クレイグボンド第1作ではあるし、紹介編ですね。
甘崎庵

**ネタバレ注意**
映画を見終った人むけのレビューです。

これ以降の文章には映画の内容に関する重要な情報が書かれています。
まだ映画を見ていない人がみると映画の面白さを損なうことがありますのでご注意下さい。
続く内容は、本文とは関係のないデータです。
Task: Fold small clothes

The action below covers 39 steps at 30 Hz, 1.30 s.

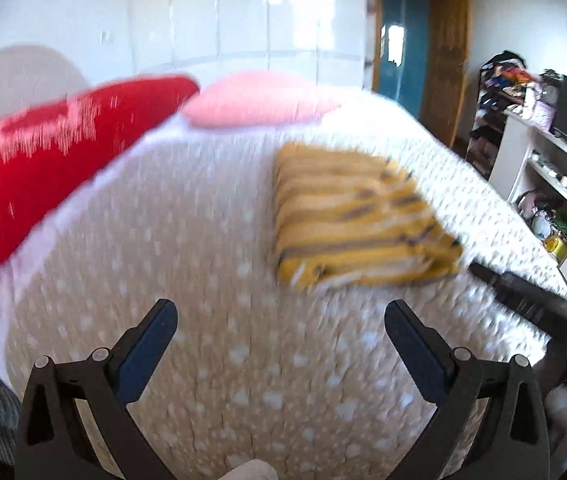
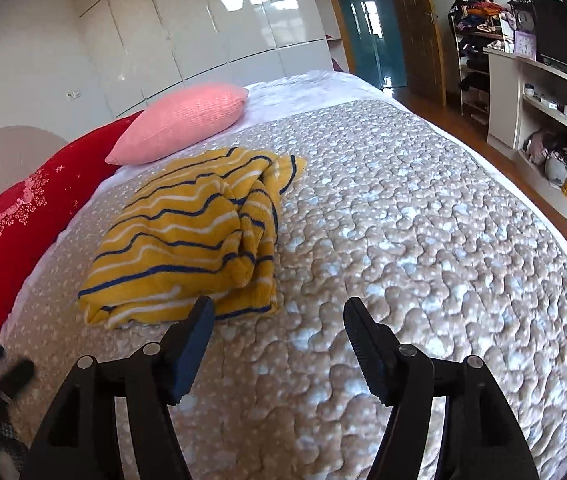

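Left gripper (image 1: 281,322) jaws apart, empty, above quilt (image 1: 203,360). Yellow striped garment (image 2: 187,236) folded into bundle, at 11 o'clock of right gripper (image 2: 279,320), below pink pillow (image 2: 179,124). Right gripper jaws apart, nothing between (right flap looks lumpy). Next step, likely: pinch flap edge low, lay flat, square corners.

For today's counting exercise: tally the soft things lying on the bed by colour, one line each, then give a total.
Red pillow: 1
Pink pillow: 1
Yellow striped garment: 1
Total: 3
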Each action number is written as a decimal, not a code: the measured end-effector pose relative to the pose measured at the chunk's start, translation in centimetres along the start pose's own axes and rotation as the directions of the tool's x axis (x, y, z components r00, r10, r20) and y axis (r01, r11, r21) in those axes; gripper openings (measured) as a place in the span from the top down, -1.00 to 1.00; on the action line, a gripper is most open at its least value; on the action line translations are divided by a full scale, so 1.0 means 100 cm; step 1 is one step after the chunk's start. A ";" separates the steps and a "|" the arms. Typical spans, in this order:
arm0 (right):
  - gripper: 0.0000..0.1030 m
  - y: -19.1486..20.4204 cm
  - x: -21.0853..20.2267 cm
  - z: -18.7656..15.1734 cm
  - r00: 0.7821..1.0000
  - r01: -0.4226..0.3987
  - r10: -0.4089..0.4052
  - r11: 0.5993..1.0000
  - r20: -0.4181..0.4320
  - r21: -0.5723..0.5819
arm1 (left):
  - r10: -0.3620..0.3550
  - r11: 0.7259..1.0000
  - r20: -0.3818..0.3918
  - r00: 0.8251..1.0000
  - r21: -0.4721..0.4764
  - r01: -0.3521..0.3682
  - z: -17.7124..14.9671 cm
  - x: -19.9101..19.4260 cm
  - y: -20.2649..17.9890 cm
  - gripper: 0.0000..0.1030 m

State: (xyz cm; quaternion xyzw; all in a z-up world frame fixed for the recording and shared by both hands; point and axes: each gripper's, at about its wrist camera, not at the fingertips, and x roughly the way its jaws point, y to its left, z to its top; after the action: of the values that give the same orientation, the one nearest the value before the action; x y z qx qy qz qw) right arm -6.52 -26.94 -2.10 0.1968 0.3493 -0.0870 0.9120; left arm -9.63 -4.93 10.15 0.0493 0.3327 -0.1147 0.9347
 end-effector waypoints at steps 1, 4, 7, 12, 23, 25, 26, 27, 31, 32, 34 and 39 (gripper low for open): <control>-0.39 0.002 -0.007 -0.002 1.000 0.004 -0.004 1.000 0.001 -0.002 | -0.005 1.000 0.029 1.000 0.022 0.005 0.008 -0.007 -0.004 -1.00; -0.41 0.005 -0.006 -0.004 1.000 0.016 -0.016 1.000 -0.002 -0.017 | -0.009 0.999 0.050 0.999 0.045 0.007 0.023 -0.009 -0.012 -1.00; -0.42 0.007 -0.003 -0.006 0.999 0.032 -0.033 0.999 -0.008 -0.032 | 0.011 0.998 -0.006 1.000 0.068 -0.010 0.022 -0.002 -0.022 -1.00; -0.44 0.009 0.003 -0.016 0.998 0.046 -0.048 0.997 -0.031 -0.056 | 0.082 0.987 -0.102 0.991 0.144 -0.067 -0.002 0.021 -0.036 -1.00; -0.47 0.015 0.007 -0.023 0.996 0.065 -0.069 0.993 -0.048 -0.095 | 0.081 0.994 -0.221 0.972 0.092 -0.061 -0.020 0.042 -0.024 -1.00; -0.47 0.017 0.009 -0.024 0.996 0.064 -0.069 0.993 -0.051 -0.103 | 0.080 0.994 -0.230 0.970 0.092 -0.061 -0.022 0.045 -0.023 -1.00; -0.47 0.018 0.010 -0.025 0.996 0.064 -0.070 0.992 -0.053 -0.107 | 0.078 0.994 -0.235 0.969 0.091 -0.058 -0.022 0.045 -0.024 -1.00; -0.47 0.019 0.010 -0.025 0.996 0.064 -0.070 0.991 -0.052 -0.114 | 0.075 0.994 -0.240 0.968 0.089 -0.055 -0.023 0.047 -0.023 -1.00; -0.48 0.025 0.010 -0.026 0.996 0.066 -0.073 0.988 -0.042 -0.138 | 0.076 0.995 -0.251 0.965 0.086 -0.056 -0.025 0.050 -0.023 -1.00; -0.48 0.025 0.009 -0.026 0.997 0.066 -0.073 0.988 -0.041 -0.139 | 0.076 0.995 -0.252 0.965 0.086 -0.056 -0.025 0.050 -0.023 -1.00; -0.49 0.026 0.010 -0.026 0.996 0.068 -0.074 0.988 -0.040 -0.141 | 0.080 0.995 -0.256 0.963 0.086 -0.059 -0.026 0.051 -0.023 -1.00; -0.49 0.023 0.014 -0.027 0.996 0.070 -0.077 0.988 -0.046 -0.135 | 0.077 0.995 -0.271 0.959 0.081 -0.057 -0.028 0.056 -0.022 -1.00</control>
State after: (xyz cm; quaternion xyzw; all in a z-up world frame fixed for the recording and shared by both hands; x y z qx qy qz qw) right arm -6.49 -23.77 -4.20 0.1246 0.3846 -0.0918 0.9100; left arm -7.66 -7.58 4.45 0.1099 0.4526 -0.0872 0.8806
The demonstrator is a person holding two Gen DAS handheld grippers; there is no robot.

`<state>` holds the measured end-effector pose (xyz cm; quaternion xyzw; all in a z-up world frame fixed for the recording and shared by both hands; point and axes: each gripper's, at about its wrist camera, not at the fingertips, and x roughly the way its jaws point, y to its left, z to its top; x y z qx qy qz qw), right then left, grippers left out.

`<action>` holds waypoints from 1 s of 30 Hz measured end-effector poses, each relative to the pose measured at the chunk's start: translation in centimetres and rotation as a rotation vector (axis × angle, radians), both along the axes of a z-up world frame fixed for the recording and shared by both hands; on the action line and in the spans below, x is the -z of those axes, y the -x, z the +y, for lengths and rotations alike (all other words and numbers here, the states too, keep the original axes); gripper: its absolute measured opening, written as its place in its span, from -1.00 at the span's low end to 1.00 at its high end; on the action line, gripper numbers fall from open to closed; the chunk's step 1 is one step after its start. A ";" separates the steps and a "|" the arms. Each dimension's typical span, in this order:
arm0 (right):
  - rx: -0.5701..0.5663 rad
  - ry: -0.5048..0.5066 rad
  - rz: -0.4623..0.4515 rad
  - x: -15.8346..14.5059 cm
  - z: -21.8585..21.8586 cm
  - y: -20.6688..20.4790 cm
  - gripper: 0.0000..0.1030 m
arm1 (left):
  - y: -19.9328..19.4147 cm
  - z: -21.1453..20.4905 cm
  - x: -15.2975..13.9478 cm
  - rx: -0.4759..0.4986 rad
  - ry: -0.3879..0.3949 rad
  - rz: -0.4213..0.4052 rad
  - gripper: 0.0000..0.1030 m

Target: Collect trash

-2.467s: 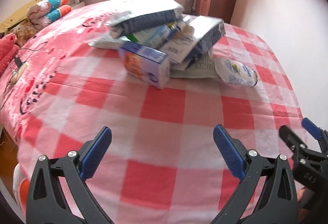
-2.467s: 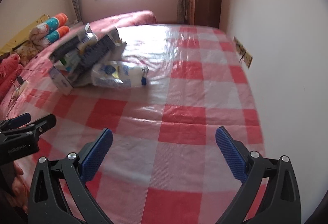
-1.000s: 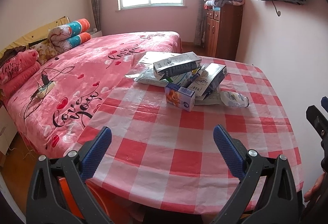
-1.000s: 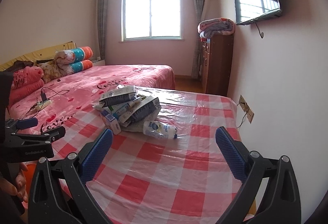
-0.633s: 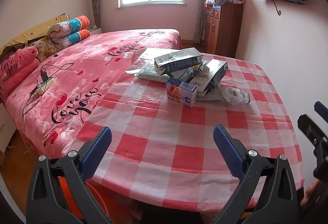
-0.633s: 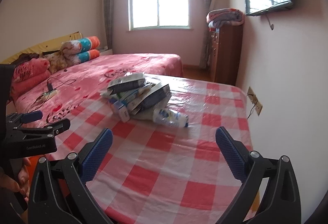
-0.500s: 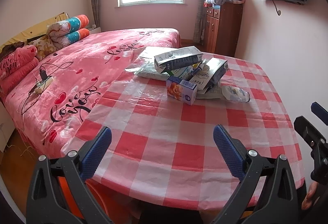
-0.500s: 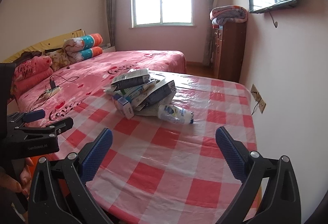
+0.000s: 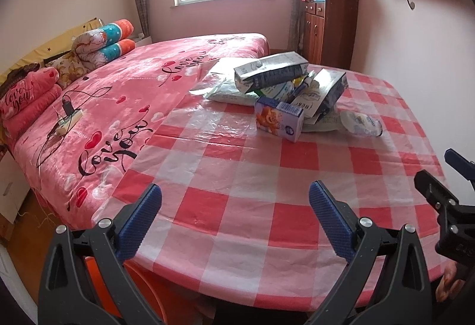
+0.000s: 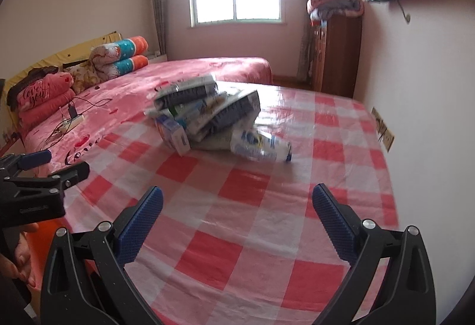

 世界を股にかけて大活躍する世界最長シリーズ映画007最新作。これまでのボンド役ピアーズ=ブロスナンからダニエル=クレイグへと交代しての第一作(クレイグは6代目になる)。原作のボンドは黒髪となっているため、これまで歴代のボンドは皆黒髪の持ち主だったが、これが最初の金髪ボンドとなる。それで公開前からかなり非難は受けていたのだが、そのインタビューに答え、クレイグは「観て判断してくれ」と強気発言を繰り返していた。  ちなみに本作は久々にフレミング自身の作品の映画化で、しかも最初期の007誕生物語。新生ボンドの幕開けにはこれ以上ないシチュエーションだろう。  それで出来は…  スパイ映画としては素晴らしい出来だと自信を持って言おう。派手な銃撃戦や、追跡劇、更に敵との息詰まる心理戦など、スパイ映画で必要なものは全て揃っていると言えよう(ちなみに“スパイ映画”というのは2種類あって、リアリティ派かシチュエーション派かに分かれるが、007は後者の代表)。流石に自信たっぷりなだけのことはあった。  ただ一方、ちょっとした物足りなさを感じたのも事実。007はスパイ映画の嚆矢ではあったが、その枠でとどまって欲しくない。と言うのが本音だから。  要するに、普通のアクションではらはらどきどきさせるだけでなく、「あっ」と思わせるシチュエーションで驚かせて欲しかったのだ。高水準にまとまった良質のアクション映画ではなく、穴があっても隙があっても良いから、ありえないようなシチュエーションこそがシリーズの醍醐味ではなかっただろうか?  それを端的に表していたのが、これまでの作品にあった様々なガジェット的ギミックだった。それは新兵器であったり、乗り物であったりしたのだが、それを押さえてしまうと、なんか普通の作品に思えてしまって…(パイソンファンとしてはQ役のジョン=クリーズが出てこなかったのが不満というだけの話でもあるが)。馬鹿馬鹿しい武器を出して、苦笑させて欲しかったなあ。